● EXERCISE DETAILS:
Scan the entries and tally the lines that include the string "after". Reply with the figure alone.

____ GIVEN DATA

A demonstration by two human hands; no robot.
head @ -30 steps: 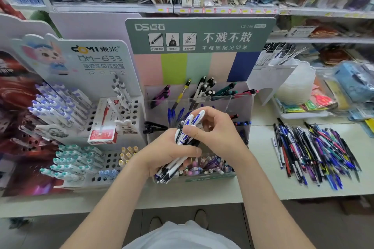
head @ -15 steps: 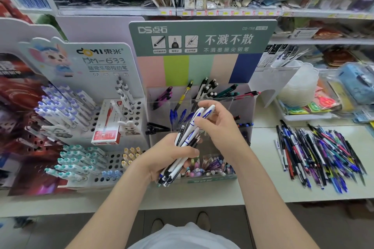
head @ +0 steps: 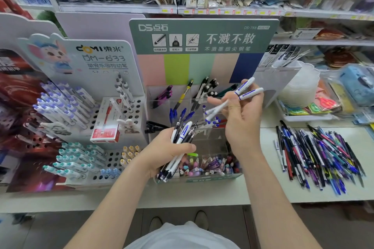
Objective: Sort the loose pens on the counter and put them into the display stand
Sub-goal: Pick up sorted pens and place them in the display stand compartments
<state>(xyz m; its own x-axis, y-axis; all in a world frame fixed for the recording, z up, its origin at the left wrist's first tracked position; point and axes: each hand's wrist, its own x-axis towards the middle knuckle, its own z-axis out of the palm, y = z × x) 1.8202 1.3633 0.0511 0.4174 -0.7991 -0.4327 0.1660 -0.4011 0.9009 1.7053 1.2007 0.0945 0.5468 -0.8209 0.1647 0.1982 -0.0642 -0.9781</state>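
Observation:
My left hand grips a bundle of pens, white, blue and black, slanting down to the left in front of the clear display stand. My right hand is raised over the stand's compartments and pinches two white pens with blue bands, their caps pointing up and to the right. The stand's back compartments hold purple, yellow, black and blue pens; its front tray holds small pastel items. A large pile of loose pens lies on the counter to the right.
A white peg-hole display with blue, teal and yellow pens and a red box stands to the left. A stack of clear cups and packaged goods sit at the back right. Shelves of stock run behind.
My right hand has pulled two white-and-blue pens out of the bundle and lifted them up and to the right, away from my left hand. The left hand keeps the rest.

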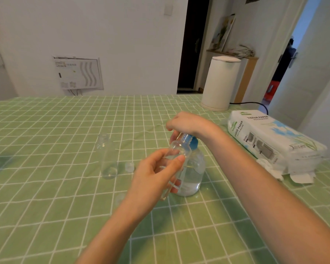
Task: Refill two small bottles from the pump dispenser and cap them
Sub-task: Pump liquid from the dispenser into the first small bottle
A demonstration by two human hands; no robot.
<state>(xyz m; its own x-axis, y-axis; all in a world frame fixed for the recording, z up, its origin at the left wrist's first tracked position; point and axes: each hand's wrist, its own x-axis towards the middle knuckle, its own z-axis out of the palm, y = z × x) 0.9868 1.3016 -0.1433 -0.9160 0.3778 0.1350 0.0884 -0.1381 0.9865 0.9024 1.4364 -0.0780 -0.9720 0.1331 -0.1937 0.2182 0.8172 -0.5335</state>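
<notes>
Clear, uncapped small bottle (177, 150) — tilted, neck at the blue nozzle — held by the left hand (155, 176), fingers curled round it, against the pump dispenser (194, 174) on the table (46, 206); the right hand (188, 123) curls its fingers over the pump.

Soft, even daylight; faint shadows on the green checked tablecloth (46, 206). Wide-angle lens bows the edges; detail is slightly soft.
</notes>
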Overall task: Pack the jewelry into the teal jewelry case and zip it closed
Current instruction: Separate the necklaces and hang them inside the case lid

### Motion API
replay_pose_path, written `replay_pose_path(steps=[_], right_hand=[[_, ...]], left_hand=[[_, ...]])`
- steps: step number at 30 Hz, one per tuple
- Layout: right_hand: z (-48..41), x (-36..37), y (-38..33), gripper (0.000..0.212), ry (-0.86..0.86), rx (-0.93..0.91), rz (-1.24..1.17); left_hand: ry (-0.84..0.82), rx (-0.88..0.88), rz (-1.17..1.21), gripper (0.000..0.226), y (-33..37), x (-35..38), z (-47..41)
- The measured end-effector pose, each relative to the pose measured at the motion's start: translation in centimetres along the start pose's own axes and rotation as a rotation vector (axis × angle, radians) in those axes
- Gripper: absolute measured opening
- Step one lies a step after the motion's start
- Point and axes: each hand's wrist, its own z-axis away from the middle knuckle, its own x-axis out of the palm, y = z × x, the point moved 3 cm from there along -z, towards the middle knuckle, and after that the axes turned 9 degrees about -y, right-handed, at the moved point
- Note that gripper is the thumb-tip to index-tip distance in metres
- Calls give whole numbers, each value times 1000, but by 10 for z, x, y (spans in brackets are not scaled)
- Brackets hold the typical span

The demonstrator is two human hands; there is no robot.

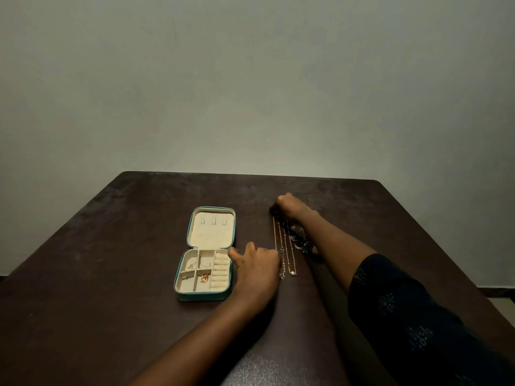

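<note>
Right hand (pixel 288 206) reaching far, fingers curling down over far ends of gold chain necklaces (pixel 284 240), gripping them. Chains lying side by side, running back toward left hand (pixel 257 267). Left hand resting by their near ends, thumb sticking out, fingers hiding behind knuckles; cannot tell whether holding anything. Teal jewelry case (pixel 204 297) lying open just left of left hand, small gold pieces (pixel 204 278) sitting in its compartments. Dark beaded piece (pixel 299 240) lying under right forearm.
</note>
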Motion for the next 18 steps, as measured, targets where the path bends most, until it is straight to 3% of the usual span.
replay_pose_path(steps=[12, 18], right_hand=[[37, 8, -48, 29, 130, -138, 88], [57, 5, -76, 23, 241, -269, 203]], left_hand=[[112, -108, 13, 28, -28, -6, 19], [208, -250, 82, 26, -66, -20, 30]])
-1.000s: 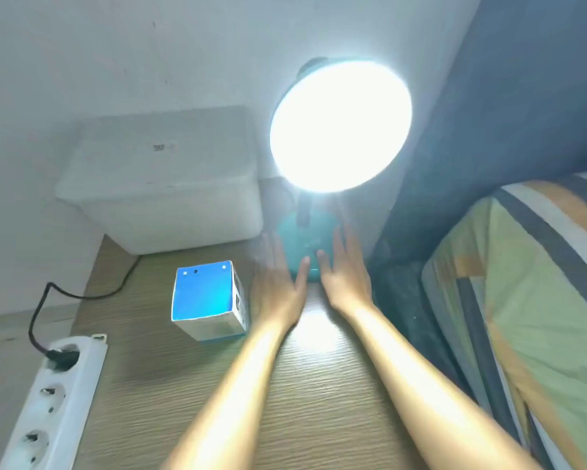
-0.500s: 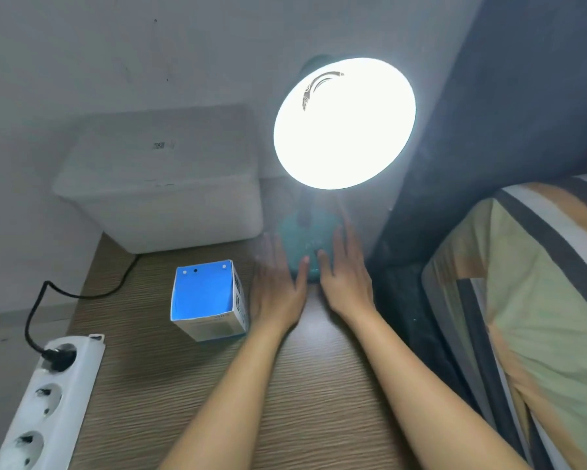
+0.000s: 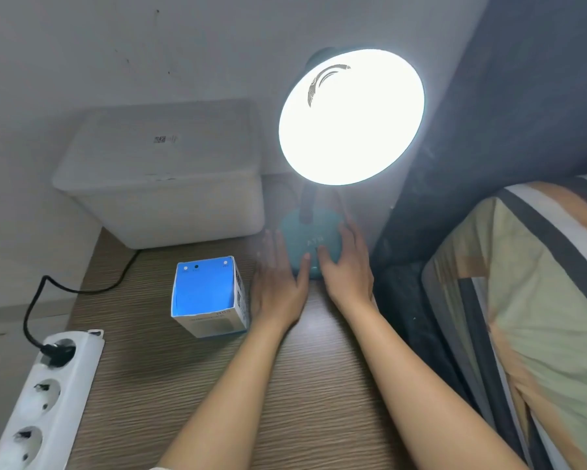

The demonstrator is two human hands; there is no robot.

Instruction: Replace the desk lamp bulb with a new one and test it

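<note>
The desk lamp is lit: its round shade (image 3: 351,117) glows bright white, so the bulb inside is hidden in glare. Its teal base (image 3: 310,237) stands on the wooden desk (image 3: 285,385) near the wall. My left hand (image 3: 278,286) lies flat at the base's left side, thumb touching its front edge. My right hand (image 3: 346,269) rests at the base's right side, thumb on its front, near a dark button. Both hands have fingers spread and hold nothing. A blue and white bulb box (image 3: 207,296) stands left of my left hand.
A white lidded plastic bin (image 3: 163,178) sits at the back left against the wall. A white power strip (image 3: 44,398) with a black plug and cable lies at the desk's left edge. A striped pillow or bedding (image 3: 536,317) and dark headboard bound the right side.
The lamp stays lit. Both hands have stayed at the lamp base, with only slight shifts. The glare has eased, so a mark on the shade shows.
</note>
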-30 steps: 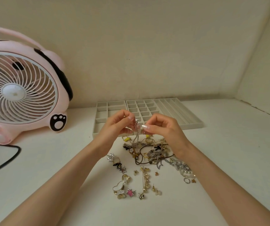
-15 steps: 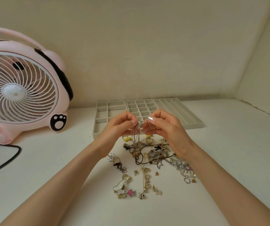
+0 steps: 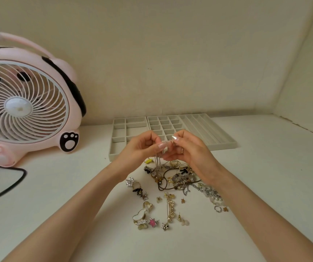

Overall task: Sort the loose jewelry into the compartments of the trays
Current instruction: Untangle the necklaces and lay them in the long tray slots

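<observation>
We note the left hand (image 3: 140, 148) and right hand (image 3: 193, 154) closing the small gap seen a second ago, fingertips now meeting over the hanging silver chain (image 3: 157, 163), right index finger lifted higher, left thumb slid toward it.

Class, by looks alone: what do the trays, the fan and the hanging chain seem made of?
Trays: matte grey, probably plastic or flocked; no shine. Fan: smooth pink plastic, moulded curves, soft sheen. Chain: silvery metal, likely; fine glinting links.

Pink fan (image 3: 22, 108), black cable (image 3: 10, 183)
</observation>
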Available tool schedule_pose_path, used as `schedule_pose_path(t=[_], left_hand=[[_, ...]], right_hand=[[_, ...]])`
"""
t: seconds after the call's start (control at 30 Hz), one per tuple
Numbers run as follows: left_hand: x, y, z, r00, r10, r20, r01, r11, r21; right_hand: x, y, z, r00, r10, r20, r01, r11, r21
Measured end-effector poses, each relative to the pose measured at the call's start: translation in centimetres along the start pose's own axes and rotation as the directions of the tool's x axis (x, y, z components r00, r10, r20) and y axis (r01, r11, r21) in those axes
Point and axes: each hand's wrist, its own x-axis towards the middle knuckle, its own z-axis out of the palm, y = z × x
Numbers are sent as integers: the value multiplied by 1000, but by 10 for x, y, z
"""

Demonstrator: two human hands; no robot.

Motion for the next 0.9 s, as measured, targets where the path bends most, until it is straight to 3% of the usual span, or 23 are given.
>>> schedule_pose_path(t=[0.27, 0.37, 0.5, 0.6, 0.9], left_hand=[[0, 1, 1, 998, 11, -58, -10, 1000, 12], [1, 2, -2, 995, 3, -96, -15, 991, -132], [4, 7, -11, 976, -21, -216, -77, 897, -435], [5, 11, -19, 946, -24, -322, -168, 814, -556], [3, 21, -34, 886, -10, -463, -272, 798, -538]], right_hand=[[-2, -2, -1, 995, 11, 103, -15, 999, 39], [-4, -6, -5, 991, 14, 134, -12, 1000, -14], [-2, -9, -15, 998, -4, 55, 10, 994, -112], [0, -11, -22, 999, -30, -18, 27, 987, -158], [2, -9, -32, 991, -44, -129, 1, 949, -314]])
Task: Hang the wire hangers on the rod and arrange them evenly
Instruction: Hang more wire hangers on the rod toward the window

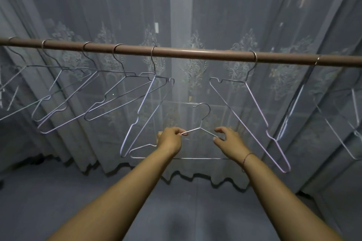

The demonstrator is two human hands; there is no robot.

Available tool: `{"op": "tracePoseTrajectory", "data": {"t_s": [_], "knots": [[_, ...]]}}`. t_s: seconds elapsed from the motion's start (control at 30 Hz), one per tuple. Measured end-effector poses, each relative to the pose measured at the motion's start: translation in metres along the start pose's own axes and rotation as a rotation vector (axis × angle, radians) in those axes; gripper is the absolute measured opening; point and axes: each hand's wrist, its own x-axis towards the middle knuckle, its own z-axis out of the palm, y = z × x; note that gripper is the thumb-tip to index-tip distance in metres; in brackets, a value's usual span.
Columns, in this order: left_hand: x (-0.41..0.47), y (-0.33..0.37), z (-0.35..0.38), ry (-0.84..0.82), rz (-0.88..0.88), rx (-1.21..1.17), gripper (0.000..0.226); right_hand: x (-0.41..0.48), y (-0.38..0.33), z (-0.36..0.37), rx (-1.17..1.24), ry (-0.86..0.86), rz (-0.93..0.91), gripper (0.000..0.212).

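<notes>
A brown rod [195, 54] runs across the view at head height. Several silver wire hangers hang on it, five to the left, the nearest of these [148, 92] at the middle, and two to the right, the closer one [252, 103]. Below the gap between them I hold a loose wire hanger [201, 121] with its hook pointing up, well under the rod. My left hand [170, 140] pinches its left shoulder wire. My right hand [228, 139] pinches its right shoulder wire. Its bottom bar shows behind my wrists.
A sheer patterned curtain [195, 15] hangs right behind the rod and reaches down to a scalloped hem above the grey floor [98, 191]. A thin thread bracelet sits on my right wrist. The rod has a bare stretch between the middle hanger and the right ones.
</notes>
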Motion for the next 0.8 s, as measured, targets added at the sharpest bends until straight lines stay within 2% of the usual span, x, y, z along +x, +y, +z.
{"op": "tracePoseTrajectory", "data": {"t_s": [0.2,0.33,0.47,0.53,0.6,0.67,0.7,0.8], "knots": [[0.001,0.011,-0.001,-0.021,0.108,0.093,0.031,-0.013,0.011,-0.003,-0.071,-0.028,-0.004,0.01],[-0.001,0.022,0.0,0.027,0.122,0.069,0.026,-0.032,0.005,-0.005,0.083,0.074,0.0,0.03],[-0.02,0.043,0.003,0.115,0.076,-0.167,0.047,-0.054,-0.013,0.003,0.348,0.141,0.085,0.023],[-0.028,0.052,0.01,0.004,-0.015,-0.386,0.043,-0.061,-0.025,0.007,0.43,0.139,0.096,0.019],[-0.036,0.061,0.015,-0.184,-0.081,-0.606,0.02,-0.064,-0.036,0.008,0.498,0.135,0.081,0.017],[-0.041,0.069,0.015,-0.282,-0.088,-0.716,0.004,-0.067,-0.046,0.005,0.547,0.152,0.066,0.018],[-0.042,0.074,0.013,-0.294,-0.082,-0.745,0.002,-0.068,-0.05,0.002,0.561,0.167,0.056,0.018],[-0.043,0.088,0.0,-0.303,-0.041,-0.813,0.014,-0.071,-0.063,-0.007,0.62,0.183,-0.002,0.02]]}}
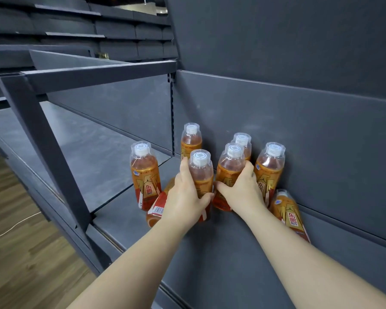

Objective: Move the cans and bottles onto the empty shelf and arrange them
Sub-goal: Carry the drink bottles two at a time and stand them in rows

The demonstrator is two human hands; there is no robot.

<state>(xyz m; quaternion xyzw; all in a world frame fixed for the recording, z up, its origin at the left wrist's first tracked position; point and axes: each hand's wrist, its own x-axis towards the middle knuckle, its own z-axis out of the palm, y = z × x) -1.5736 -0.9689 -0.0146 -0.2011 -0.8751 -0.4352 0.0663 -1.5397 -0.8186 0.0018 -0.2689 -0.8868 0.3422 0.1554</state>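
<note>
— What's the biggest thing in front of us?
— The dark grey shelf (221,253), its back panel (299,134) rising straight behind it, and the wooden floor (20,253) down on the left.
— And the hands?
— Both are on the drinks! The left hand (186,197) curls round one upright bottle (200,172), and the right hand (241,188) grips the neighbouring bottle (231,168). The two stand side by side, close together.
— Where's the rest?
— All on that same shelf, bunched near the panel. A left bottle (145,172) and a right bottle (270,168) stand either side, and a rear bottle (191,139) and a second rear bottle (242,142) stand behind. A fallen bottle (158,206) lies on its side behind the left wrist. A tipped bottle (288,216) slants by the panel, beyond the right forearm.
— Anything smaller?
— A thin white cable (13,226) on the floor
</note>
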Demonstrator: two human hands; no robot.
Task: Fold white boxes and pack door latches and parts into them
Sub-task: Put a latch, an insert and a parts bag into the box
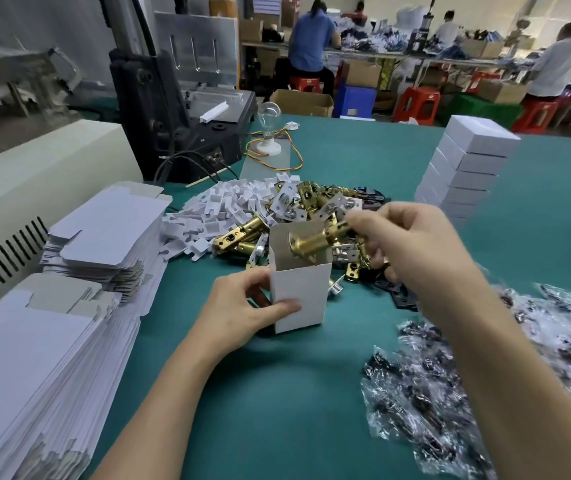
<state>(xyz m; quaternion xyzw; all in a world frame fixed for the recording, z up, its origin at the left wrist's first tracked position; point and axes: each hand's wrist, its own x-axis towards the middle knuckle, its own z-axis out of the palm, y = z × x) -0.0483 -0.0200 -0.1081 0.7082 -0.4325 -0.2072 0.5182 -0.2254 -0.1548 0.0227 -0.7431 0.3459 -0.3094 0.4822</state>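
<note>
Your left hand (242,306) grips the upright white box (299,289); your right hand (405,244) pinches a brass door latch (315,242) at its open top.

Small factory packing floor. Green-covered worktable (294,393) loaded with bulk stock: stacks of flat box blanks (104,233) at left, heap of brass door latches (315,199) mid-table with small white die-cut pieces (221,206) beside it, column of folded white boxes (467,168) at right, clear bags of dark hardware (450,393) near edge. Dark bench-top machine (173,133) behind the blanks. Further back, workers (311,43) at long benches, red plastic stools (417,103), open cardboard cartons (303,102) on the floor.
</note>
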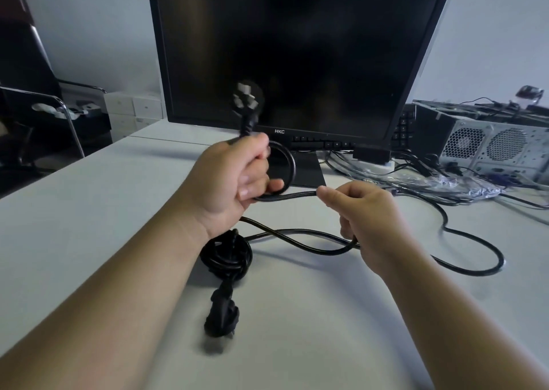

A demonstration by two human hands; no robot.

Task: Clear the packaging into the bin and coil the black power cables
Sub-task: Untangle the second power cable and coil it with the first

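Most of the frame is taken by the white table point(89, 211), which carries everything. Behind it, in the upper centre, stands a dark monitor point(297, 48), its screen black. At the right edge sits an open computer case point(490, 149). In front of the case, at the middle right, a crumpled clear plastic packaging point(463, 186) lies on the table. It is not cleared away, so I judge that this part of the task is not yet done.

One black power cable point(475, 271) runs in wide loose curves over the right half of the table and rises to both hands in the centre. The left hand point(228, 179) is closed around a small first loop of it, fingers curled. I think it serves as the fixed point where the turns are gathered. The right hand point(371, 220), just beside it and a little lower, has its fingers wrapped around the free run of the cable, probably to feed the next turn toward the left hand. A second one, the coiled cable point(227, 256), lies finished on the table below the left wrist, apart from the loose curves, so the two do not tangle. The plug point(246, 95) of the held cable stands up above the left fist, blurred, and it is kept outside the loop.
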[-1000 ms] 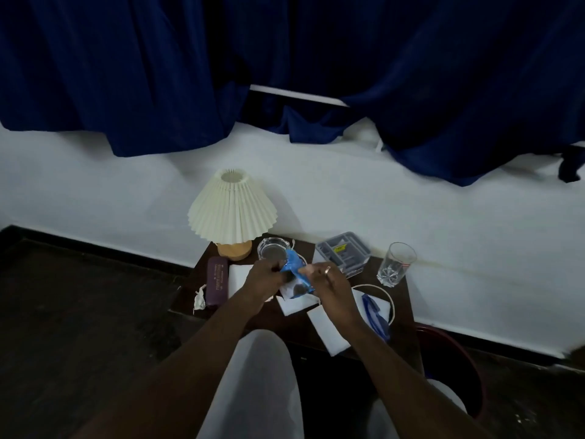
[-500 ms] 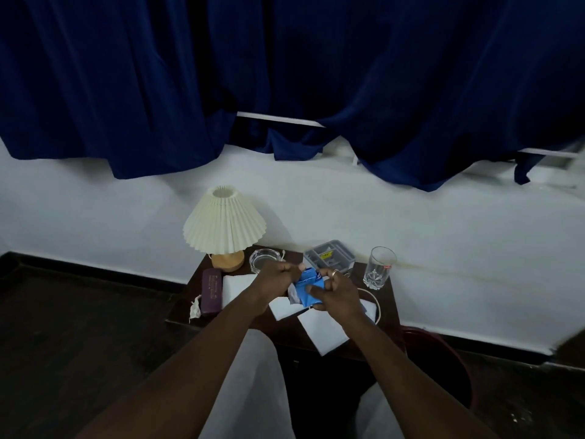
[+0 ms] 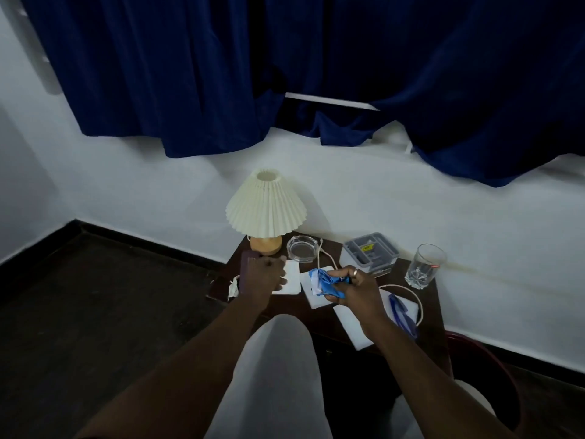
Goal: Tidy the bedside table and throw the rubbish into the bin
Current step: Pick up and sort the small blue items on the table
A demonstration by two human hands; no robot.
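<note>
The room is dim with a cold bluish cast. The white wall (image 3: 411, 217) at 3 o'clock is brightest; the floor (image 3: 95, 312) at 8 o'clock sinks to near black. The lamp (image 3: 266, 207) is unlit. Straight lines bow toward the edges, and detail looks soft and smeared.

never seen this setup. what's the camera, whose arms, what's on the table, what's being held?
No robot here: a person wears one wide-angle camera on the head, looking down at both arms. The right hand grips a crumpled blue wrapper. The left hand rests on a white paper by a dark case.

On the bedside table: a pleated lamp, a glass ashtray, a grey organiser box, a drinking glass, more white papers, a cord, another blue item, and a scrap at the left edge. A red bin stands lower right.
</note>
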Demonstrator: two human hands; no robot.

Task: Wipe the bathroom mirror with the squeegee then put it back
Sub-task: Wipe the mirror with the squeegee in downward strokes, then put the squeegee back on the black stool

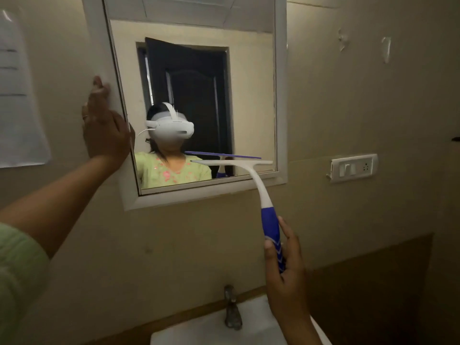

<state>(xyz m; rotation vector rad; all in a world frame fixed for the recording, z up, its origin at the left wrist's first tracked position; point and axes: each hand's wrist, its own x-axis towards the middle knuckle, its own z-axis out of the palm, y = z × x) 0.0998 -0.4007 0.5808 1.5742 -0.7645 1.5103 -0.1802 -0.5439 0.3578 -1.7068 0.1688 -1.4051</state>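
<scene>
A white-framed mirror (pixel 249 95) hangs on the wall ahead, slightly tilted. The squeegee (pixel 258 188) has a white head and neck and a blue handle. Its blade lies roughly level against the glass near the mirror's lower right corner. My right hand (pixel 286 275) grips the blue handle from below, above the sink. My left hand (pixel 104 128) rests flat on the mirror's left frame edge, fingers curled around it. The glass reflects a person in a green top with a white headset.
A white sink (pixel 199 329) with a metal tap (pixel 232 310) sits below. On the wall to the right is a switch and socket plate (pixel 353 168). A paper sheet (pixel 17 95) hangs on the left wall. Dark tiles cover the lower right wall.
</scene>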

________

● SOLUTION TO THIS EXERCISE:
3